'''

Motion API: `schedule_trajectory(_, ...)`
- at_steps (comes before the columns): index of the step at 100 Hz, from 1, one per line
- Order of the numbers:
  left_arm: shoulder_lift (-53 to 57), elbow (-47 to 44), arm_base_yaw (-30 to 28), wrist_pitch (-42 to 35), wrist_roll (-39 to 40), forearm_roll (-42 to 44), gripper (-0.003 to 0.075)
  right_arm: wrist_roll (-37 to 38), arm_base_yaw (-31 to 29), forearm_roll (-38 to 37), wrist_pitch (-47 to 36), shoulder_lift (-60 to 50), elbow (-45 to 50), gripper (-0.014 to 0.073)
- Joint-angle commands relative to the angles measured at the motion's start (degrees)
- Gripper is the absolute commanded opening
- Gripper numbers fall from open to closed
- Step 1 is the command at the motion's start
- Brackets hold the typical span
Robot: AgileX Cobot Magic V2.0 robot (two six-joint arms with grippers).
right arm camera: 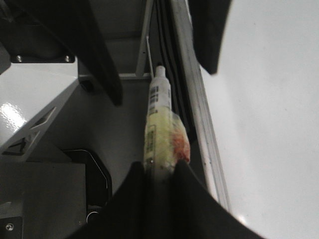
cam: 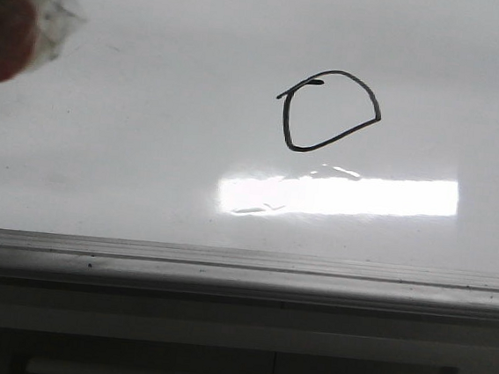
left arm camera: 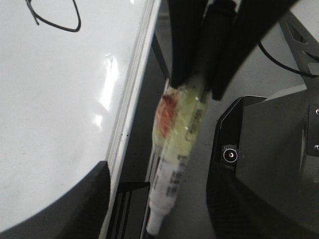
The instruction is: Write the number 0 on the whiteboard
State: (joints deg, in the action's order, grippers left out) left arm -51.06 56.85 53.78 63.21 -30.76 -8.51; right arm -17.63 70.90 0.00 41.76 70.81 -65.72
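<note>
Right gripper (right arm camera: 159, 168) is clamped on the taped marker (right arm camera: 158, 102), tip off the board beside the grey frame edge (cam: 241, 270). Left gripper (left arm camera: 159, 219) is wide, holding nothing. The number 0 (cam: 332, 114) sits past the glare, mid whiteboard (cam: 130, 140), loop closed. Looks done: pull away with the tip clear of the surface, no stray ticks.

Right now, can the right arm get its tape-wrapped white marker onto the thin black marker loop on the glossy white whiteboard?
Probably yes. The right gripper is shut on the marker, just off the grey frame edge, and nothing shows on the whiteboard near the number 0.
</note>
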Motion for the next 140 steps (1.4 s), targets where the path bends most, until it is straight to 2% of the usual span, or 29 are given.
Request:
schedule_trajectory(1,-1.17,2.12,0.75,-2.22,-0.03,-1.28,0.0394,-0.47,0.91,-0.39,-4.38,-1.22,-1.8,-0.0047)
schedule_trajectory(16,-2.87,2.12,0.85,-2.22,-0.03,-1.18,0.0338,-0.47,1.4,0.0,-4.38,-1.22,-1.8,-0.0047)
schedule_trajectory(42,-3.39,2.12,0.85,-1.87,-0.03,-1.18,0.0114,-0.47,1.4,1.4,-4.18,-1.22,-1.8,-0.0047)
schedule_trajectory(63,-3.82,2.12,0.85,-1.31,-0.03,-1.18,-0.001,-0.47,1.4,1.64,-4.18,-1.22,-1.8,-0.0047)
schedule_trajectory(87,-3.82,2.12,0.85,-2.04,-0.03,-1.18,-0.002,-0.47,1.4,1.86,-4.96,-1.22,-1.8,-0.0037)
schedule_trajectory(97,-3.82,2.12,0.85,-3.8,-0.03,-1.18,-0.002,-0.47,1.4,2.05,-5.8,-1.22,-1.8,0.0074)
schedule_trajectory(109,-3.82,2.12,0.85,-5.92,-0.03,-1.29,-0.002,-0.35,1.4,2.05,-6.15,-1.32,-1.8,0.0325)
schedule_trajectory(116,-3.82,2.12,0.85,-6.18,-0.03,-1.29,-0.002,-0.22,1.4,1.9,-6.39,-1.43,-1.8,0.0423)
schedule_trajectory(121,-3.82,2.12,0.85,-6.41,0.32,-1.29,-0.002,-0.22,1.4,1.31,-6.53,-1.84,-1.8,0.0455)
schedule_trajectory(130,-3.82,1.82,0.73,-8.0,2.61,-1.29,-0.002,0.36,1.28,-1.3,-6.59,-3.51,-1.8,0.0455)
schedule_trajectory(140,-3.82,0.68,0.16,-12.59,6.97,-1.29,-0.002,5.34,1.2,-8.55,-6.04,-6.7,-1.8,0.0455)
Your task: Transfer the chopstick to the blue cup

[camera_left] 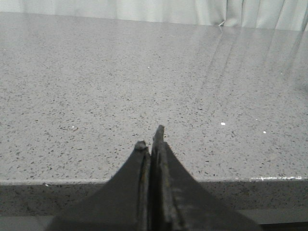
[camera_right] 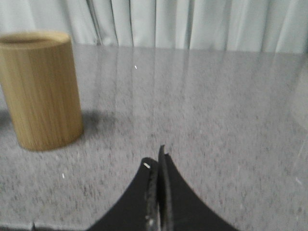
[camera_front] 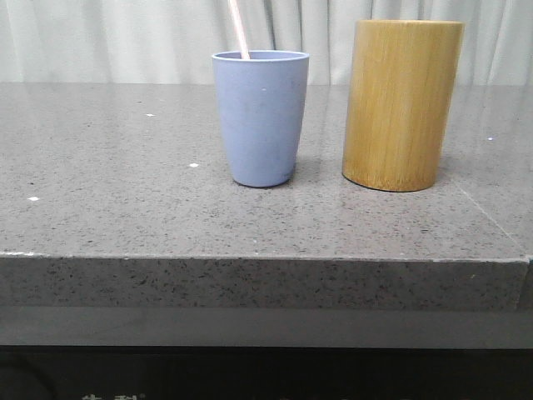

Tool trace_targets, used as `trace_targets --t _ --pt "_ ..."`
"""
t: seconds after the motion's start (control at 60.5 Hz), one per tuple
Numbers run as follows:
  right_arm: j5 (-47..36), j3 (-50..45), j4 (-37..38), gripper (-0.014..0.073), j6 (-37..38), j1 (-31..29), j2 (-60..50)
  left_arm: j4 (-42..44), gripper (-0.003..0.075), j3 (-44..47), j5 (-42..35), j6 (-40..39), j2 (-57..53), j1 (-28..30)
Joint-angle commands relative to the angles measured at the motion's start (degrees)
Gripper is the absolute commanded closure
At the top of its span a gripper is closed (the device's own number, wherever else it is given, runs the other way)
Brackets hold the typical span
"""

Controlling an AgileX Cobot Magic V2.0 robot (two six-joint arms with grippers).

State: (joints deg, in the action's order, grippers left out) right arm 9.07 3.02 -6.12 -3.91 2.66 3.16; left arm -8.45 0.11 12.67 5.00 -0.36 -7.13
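Black left gripper (camera_left: 152, 139) has its fingers pressed together, nothing between them, over the counter (camera_left: 96, 86) near its front edge; right gripper (camera_right: 159, 156) likewise closed on nothing (frame blurred), with the bamboo cylinder (camera_right: 41, 89) well apart from it; chopstick (camera_front: 238, 29) stands tilted inside the blue cup (camera_front: 261, 117), top part showing above the rim; cup sits just beside the bamboo cylinder (camera_front: 402, 104), mid-counter, not touching.
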Motion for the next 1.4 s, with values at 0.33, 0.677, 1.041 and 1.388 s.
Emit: trace_targets --t 0.33,0.677,1.041,1.388 --pt "-3.7 -4.4 -0.2 0.068 0.1 -0.5 -5.0 -0.6 0.0739 0.4 -4.7 -0.6 -1.3 0.3" --pt "-3.7 -4.4 -0.2 0.068 0.1 -0.5 -5.0 -0.6 0.0739 0.4 -4.7 -0.6 -1.3 0.3" --pt "-3.7 -4.4 -0.2 0.068 0.1 -0.5 -5.0 -0.6 0.0739 0.4 -4.7 -0.6 -1.3 0.3" --pt "-3.7 -4.4 -0.2 0.068 0.1 -0.5 -5.0 -0.6 0.0739 0.4 -4.7 -0.6 -1.3 0.3"
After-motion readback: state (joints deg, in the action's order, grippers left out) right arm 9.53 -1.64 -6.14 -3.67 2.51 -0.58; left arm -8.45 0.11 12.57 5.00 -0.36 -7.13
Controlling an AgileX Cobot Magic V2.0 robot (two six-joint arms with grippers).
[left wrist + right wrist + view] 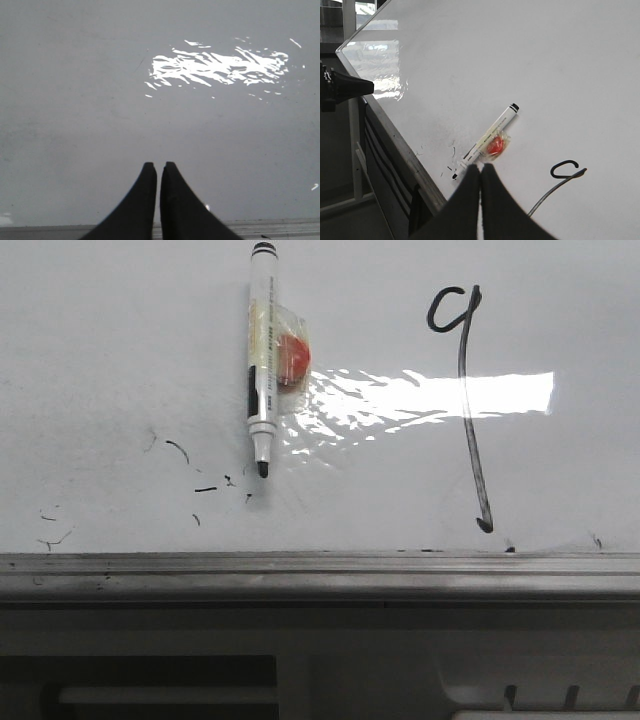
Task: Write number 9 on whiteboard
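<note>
The whiteboard (pixel 120 360) is glossy white with a bright glare patch. The number 9 (pixel 468 400) is drawn in black at its right, a small open loop atop a long thin tail; it also shows in the right wrist view (pixel 560 177). A white marker pen (pixel 262 355) lies on the board left of it, uncapped, black tip toward the ledge, with a red piece taped to it (pixel 292 357); it also shows in the right wrist view (pixel 485 141). My left gripper (pixel 158 166) is shut and empty over bare board. My right gripper (pixel 480 168) is shut and empty, above the board near the pen.
Small black scribbles (pixel 200 475) mark the board near the pen tip. A grey metal ledge (pixel 320 570) runs along the near edge. The other arm's black tip (pixel 347 87) shows beyond the board's edge in the right wrist view.
</note>
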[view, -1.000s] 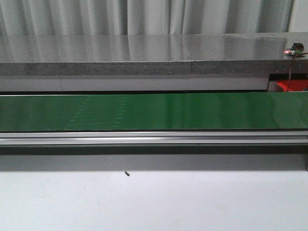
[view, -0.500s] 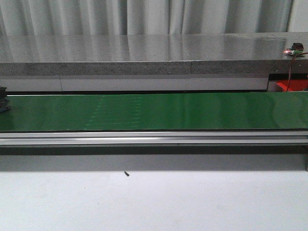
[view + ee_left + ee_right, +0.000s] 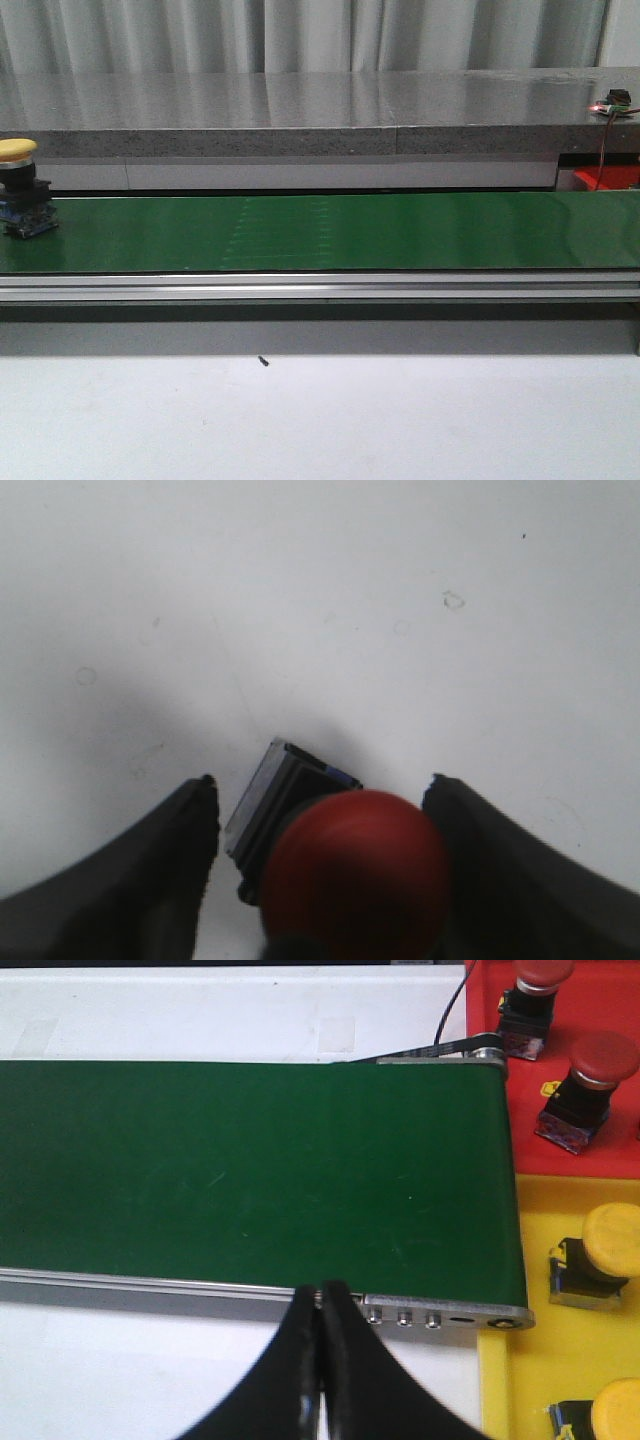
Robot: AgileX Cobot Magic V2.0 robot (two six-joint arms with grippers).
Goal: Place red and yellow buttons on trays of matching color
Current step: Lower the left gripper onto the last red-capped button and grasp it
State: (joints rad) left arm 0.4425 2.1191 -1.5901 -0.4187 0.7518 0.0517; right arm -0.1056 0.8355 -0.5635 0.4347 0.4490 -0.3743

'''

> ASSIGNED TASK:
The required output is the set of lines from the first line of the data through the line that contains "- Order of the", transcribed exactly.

> ANSWER TO THIS EXERCISE:
Motion API: `schedule_trajectory(_, ...)`
- at_steps (comes before the columns): index of the step at 100 Hz, from 1, one per line
- Order of the numbers:

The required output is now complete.